# Sweet ORIGINAL 200SX...



## Gimp (Jun 9, 2002)

http://cgi.ebay.com/ebaymotors/ws/eBayISAPI.dll?ViewItem&item=2407849956&category=6395

Saw this on ebay. Not bad custom job. BUT....TOO many honda parts.


----------



## Gimp (Jun 9, 2002)




----------



## Sentrixx (Apr 30, 2002)

ahhh WOW.


----------



## CHI-B14SENTRA (May 1, 2002)

I think this was posted already. just to point that out


----------



## Gimp (Jun 9, 2002)

CHI-B14SENTRA said:


> *I think this was posted already. just to point that out *


Damn....I feel like the old mom or dad who says, "Hey, did you see they have this new thing out called CD's?" BUT IT'S 1998!! 

Just a few days behind.


----------



## sno (Oct 4, 2002)

yep, this is the 3rd thread in a week about this car.


----------



## Sentrixx (Apr 30, 2002)

some people are slow..sorry.. I am one of them.


----------



## nismoprincess (Sep 27, 2002)

yeah I saw that on ebay.
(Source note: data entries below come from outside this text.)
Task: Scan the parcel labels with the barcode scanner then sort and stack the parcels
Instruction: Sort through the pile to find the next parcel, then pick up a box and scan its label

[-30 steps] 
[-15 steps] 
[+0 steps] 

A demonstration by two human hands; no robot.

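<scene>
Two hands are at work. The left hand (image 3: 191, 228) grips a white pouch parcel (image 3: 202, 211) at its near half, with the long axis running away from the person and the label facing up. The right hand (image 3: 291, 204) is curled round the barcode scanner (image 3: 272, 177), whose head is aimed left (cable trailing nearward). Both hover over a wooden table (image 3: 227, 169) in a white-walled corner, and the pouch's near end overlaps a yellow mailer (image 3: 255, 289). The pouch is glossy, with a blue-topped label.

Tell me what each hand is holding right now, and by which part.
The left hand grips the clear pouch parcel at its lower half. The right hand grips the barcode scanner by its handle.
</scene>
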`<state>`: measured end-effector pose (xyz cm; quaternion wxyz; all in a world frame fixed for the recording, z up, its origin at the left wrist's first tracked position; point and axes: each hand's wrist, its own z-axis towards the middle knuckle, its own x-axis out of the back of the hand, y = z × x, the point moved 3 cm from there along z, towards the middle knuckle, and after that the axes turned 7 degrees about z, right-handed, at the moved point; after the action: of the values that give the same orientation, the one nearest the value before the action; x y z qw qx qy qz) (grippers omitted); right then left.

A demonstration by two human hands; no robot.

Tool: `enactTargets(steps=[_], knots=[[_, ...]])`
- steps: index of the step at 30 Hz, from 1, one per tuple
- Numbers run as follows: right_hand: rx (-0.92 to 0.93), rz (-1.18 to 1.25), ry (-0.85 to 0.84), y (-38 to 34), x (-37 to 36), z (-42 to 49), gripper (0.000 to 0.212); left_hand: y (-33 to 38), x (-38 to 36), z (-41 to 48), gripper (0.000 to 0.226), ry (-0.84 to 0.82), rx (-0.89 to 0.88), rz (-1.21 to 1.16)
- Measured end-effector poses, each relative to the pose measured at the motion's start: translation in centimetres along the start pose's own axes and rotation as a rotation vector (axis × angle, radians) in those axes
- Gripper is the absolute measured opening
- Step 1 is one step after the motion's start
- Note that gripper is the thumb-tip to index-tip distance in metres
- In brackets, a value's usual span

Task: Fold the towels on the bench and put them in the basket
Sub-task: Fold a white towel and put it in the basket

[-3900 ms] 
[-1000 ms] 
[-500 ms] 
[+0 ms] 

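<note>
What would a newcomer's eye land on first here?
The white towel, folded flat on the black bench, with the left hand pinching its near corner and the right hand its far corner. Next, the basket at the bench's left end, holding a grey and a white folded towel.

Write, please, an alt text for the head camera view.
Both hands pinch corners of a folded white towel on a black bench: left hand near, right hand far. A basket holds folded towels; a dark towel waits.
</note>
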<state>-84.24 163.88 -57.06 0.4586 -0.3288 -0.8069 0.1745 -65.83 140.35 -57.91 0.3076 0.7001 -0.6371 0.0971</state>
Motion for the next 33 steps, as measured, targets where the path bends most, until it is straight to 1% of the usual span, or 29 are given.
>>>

I like the headlight conversion, but the wing and the side graphics have to go


----------



## Sentrixx (Apr 30, 2002)

ditto.


----------



## snkee200sx (Aug 22, 2002)

damn that car is dope(although ricey) i love the front end conversion. this might be the best looking 200sx i've seen.


----------



## my420sx (May 12, 2002)

anybody know what kinda front bumper that is?


----------



## Gimp (Jun 9, 2002)

Modified "Combat" front end.


----------



## BoiWiDNrg (Mar 26, 2003)

He did all that, yet he still has his original spoiler holes....lol


----------



## green se-r (Mar 27, 2003)

i like the accord headlights, dont like the purple


----------



## rednismo6 (Jun 27, 2002)

all show, and no go. but to each his own....


----------



## dry (Oct 21, 2002)

rednismo6 said:


> *all show, and no go. but to each his own.... *


it says its a 1.6 T w/ 10 psi... mike young is running that (approx) and getting 200 whp (approx) and I dont think that is ALL SHOw...


----------



## PoisonIV (May 20, 2002)

anyone know how to do the headlight conversion?


----------